* [WHAT IS REQUIRED] Restate exactly the lines from the top of the listing below to the line containing "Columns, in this"; the remaining lines are not wanted.

[RECORD EXCERPTS — start]

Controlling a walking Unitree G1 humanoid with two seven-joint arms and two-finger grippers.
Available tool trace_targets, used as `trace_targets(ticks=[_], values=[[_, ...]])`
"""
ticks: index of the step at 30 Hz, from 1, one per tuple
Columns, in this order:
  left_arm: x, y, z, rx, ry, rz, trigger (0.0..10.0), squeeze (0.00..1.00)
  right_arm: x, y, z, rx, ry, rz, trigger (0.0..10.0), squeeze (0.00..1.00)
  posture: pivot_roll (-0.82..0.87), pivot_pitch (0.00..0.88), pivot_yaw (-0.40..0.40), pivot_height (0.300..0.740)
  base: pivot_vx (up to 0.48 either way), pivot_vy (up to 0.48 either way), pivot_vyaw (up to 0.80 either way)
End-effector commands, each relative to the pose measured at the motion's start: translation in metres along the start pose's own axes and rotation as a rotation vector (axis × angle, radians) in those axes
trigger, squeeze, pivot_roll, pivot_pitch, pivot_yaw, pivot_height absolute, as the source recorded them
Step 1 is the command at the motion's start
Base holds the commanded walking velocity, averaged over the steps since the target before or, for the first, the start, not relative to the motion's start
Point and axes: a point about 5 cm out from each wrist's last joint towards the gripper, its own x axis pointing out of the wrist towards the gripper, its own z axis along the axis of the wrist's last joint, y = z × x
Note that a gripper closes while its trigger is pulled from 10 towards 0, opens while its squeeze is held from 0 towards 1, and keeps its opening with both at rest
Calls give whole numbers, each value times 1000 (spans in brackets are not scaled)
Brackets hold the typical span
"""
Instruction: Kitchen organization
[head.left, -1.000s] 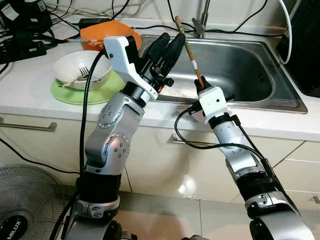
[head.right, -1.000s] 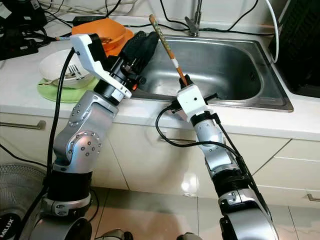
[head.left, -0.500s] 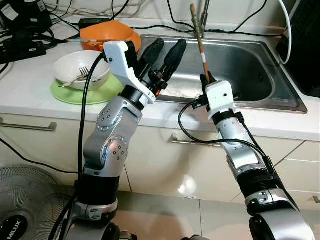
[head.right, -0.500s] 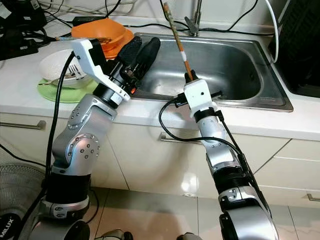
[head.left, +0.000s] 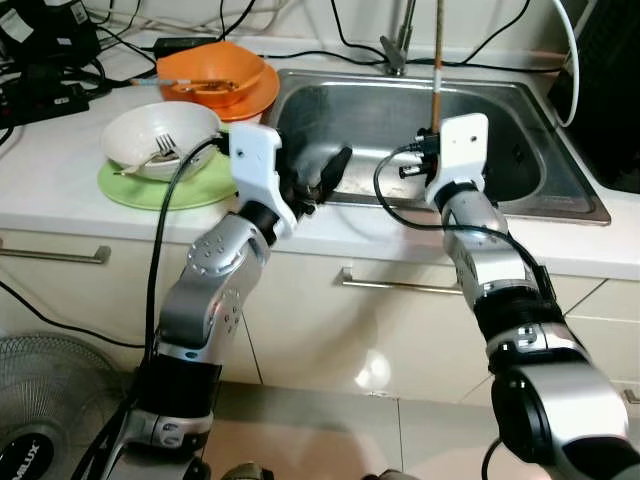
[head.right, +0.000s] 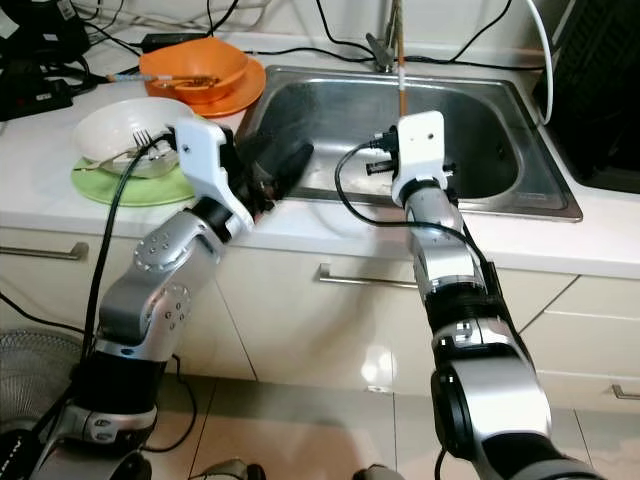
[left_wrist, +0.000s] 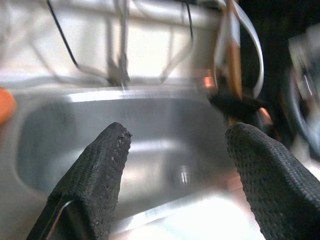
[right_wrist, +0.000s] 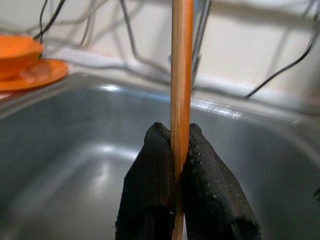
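Note:
My right gripper (head.left: 433, 132) is shut on a thin wooden chopstick (head.left: 437, 60) with a white band, held nearly upright over the steel sink (head.left: 500, 150). In the right wrist view the two black fingers (right_wrist: 150, 185) pinch the chopstick (right_wrist: 181, 75) at its lower part. My left gripper (head.left: 318, 172) hangs open over the sink's front left rim, with nothing between its fingers (left_wrist: 95, 175). On the counter to the left, a white bowl (head.left: 135, 135) with a fork in it sits on a green plate (head.left: 190, 188).
An orange bowl (head.left: 215, 75) on an orange plate stands behind the white bowl. The faucet (head.left: 400, 45) rises at the sink's back. Black cables and a power strip (head.left: 50, 95) lie at the far left. A dark appliance (head.left: 615, 90) stands right of the sink.
The right gripper has swung the chopstick from tilted to upright and moved it farther over the sink. The left arm has dropped lower, its fingers spread down by the sink's front rim.

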Motion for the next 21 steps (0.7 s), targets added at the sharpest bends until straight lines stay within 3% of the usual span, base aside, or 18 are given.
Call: trace_targets(ticks=[1, 4, 9, 15, 21], values=[[-2, -6, -13, 13, 74, -41, 10000, 0, 7, 2, 2, 42, 68, 29, 10000, 0, -29, 69, -7, 740, 0, 0, 0], [-3, -8, -16, 8, 89, -51, 10000, 0, 10, 6, 2, 61, 114, 58, 10000, 0, -33, 71, -5, 740, 0, 0, 0], [-5, -12, -18, 2, 103, -68, 10000, 0, 15, 21, -7, 134, 293, 96, 10000, 0, -34, 73, -6, 740, 0, 0, 0], [-8, -17, -17, -5, 101, -92, 10000, 0, 15, 26, -11, 207, 384, 79, 10000, 0, -34, 74, -11, 740, 0, 0, 0], [-9, -19, -19, -9, 111, -99, 10000, 0, 13, 28, -17, 184, 428, 100, 10000, 0, -30, 70, -11, 740, 0, 0, 0]])
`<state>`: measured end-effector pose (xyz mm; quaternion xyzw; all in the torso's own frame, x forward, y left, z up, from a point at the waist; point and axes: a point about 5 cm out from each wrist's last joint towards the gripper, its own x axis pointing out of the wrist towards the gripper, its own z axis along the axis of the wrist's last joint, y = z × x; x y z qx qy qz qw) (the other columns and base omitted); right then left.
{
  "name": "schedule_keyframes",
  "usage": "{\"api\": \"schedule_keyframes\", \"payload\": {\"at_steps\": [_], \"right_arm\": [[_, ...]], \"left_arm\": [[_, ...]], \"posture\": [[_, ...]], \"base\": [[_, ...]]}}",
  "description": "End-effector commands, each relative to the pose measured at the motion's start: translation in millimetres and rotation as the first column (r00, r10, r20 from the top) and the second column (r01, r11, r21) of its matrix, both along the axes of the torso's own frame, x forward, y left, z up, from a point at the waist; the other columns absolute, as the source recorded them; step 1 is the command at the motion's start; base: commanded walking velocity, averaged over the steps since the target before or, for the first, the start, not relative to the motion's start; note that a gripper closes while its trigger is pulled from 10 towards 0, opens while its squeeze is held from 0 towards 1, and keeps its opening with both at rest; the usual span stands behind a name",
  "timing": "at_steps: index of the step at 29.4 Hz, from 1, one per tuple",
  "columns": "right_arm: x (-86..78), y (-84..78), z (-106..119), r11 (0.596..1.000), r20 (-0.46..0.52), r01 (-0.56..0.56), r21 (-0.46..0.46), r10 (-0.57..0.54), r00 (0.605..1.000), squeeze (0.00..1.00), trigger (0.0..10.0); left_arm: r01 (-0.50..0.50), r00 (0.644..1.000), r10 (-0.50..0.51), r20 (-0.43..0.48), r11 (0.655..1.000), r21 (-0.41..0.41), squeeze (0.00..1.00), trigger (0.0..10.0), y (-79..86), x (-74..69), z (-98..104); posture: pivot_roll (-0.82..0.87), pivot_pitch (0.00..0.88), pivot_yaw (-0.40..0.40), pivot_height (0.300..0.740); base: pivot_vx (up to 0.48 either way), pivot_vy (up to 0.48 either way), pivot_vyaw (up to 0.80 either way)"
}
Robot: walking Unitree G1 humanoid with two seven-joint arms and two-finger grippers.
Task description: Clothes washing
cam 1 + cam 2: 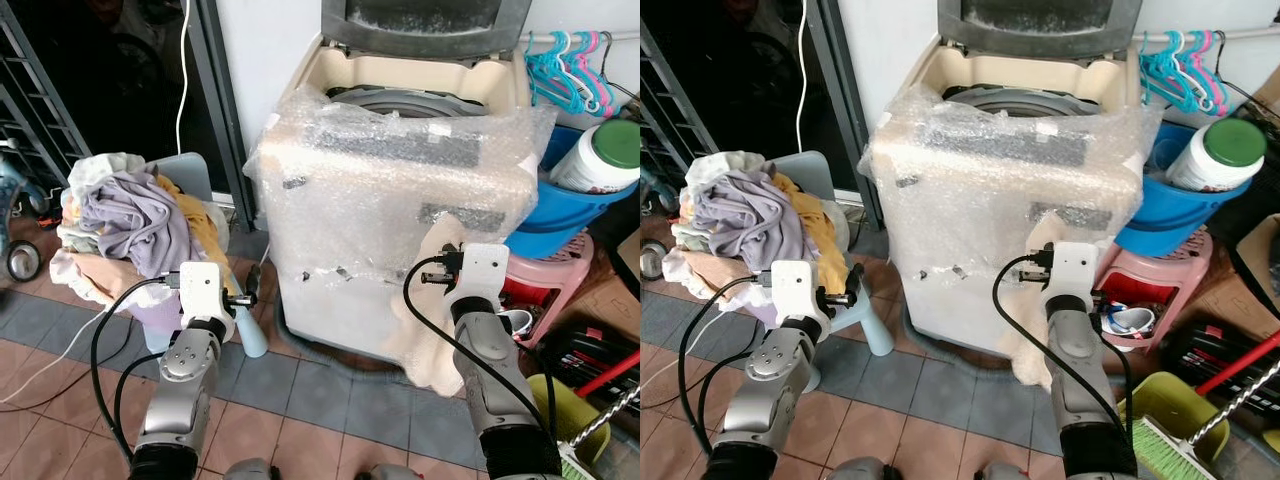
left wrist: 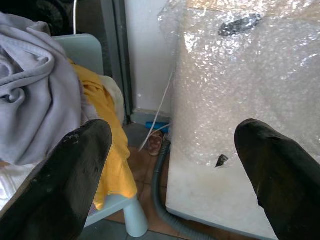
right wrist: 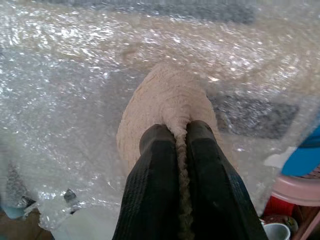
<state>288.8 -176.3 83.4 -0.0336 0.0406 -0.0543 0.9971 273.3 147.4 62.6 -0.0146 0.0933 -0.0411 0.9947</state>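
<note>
1. The washing machine (image 1: 400,200) is cream plastic, wrapped in shiny, crinkly bubble wrap (image 1: 330,170).
2. The right tool (image 3: 176,137) is matt black and clamped on a fuzzy, nubbly beige towel (image 3: 167,105).
3. Clothes pile (image 1: 125,225): soft lilac and yellow cloth, all creased.
4. The floor (image 1: 300,420) is matt tile.

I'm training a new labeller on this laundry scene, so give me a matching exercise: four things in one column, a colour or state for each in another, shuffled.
1. washing machine
2. right gripper
3. left gripper
4. clothes pile

a. open, holding nothing
b. heaped on a pale blue chair
c. wrapped in bubble wrap, lid up
d. shut on a beige fleecy cloth

Pairs: 1-c, 2-d, 3-a, 4-b
</note>
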Motion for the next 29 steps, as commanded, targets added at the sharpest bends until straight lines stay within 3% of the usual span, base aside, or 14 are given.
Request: {"api": "schedule_keyframes", "payload": {"at_steps": [1,8,23,29], "right_arm": [[5.0,5.1,10.6,1.0,0.037,-0.028,0.001,0.028,0.999,0.0,10.0],[7.3,3.5,14.2,1.0,0.036,-0.022,0.006,0.022,0.999,0.0,10.0],[5.7,5.6,12.4,1.0,0.025,-0.027,0.007,0.027,0.999,0.0,10.0],[6.7,4.6,14.4,1.0,0.036,-0.027,0.004,0.027,0.999,0.0,10.0]], "left_arm": [[0.012,1.0,-0.012,0.015,1.0,0.011,0.0,10.0,1.3,1.7,5.5],[0.006,1.0,-0.006,-0.002,1.0,0.014,0.0,10.0,1.7,2.7,5.0],[0.016,1.0,-0.016,-0.007,1.0,0.02,0.0,10.0,1.1,1.4,7.7],[0.013,1.0,-0.013,-0.002,0.999,0.038,0.0,10.0,1.4,0.3,9.4]], "posture": [[-0.04,0.0,0.016,0.74],[-0.04,0.0,0.005,0.74],[-0.04,0.0,0.009,0.74],[-0.04,0.0,0.015,0.74]], "base": [[0.352,0.326,0.0],[0.352,0.326,-0.37],[0.0,0.0,-0.71],[0.0,0.0,-0.22]]}}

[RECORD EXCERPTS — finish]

* [YOUR RESPONSE]
Controlling a walking Unitree G1 humanoid with two seven-joint arms and two-finger grippers.
Available tool trace_targets, used as `trace_targets(ticks=[_], values=[[_, ...]])`
"""
ticks: index of the step at 30 Hz, from 1, one per tuple
Columns, in this order:

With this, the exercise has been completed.